第16話 烏野の変貌

 翌日。僕たちは都楽高校のグラウンドに来ていた。都楽高校は格上なので、こちらから訪問しているわけである。このあと都楽高校との試合が終われば、近山高校のグラウンドに戻って、粘喝高校と対戦するわけだ。


 近山高校の選手たちがウォーミングアップを始めている中、烏野だけが数人のメンバーに囲まれている。


「いや、ですからね、野球部というものは坊主頭で毎日を過ごすのが常識なわけなのですよ。いわば野球部のアイデンティティでしょ。私は野球部として当然のことをしたまでです。何を文句を言われる筋合いがあるのでしょう」


 実は、今日の朝、烏野の頭は完璧なる丸刈りになっていたのだ。見方によっては、丸刈りを超えて坊主頭と言ってもよいほど髪がなかった。


「しかしな、このことはちゃんと我が校の校則に書いてあるはずだぞ。第7条第2項ーー『すべて近山高校の生徒は、自由に自らの髪型を決定する権利がある』とな」


 試合ということで一応監督としてやってきている桜岡が苦言を呈している。


「ええっ、だってそんなの、読むわけないじゃないですか。あの校則表、何ページあると思ってるんですかーー隅から隅まで読む暇なんてありませんよ」 

 

 確かにそうだ。近山高校は校則が詳しいことで有名なのだ。校則表はおそらく50ページを超えるだろう。部活動則とか生徒会則とかを合わせた冊子全体では100ページを超えるはずだ。
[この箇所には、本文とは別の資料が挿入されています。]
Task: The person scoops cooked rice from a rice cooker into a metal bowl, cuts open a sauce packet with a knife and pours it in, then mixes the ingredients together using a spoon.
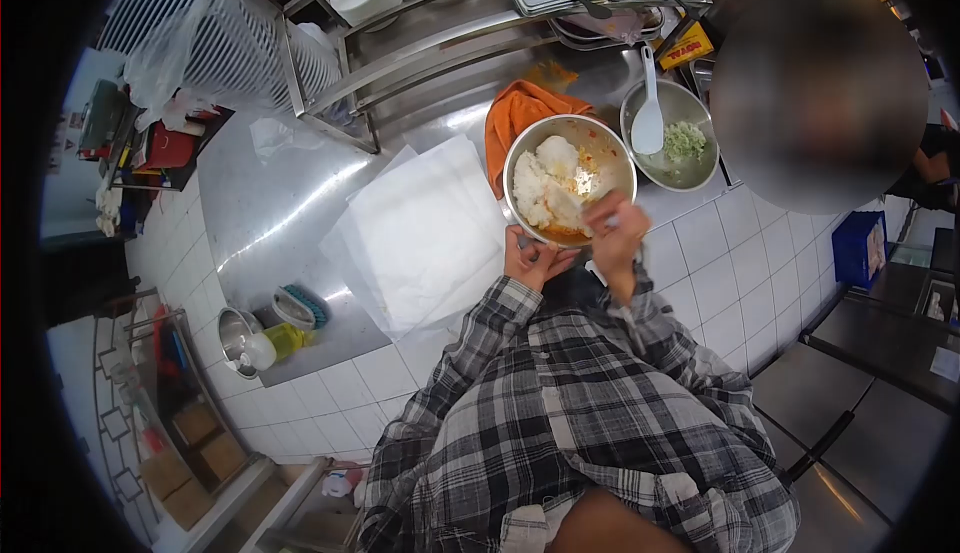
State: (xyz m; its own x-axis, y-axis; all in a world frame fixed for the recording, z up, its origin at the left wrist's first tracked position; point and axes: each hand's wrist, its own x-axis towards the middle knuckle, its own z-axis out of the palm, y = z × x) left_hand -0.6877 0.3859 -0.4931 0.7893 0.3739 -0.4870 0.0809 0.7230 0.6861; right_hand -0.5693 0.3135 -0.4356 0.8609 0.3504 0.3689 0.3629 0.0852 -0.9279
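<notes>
A steel mixing bowl [512, 165] stands at the edge of the steel counter. In it lies white rice [540, 188] with an orange-red sauce along the bottom and side. My left hand [537, 259] grips the near rim of this bowl. Over its right near side, my right hand [618, 236] is closed around a utensil whose pale blade reaches into the rice; its handle is mostly hidden by my fingers. To the right, a second steel bowl [712, 168] holds chopped pale-green food [684, 141] and a white rice paddle [648, 125] leaning on its rim.
An orange cloth [515, 118] lies behind the mixing bowl. White paper sheets [420, 223] cover the counter to the left. Farther left are a brush [300, 307], a bottle of yellow liquid [285, 341] and a small steel bowl [236, 328]. Another person stands at right.
</notes>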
「で、でもな、そんなに自分で勝手にやらなくてもいいだろ。せっかく昨日まではいい髪型をしていたというのに」


 利尻先輩も、慌てた調子で桜岡に同意を示した。


「なんですか利尻先輩。まるで丸刈りの女子は魅力がないというような言い方ですね。セクハラで訴えますよ」


 烏野はにべもなく利尻先輩を切り捨ててしまった。


「うん、あれだよ。烏野はおそらく、並大抵ならぬ理由があって髪型を変えたんだ。だからあんまり詮索してはいけないんじゃないかな」


 桐原先輩はこの中では一番ましなコメントをしているけど、烏野は(わかってないなぁ)というような顔をしている。


「よし、みんな、烏野の髪のことはどうでもいいから、集まって! 今日の作戦とかを発表するよ!」


 みんながしぶしぶ僕の周りにやってきた。


「まず、昨日も言った通り、先発は烏野だよ。でも打たれたら利尻先輩に代わってもらう。今日は少しでも相手の研究を外すために、一年生もどんどん使っていくよ」


 一年生たちが揃って驚いた表情になる。本当は、レギュラーの一年生は烏野とライトの多賀、サードの梶谷かじたにだけなのだけど、僕は何人かの一年生を交代で投入するつもりだ。どうせ勝てる試合でもないし、ある程度点差をつけられたところで一年生に打たせ、経験を積ませようという寸法だ。


 でも、僕もただで大差で負けるつもりはない。いくつか考えていることがあるのだ。


「で、ここからが今日の作戦の本題なのだけど……」


 僕は少し声のトーンを落とした。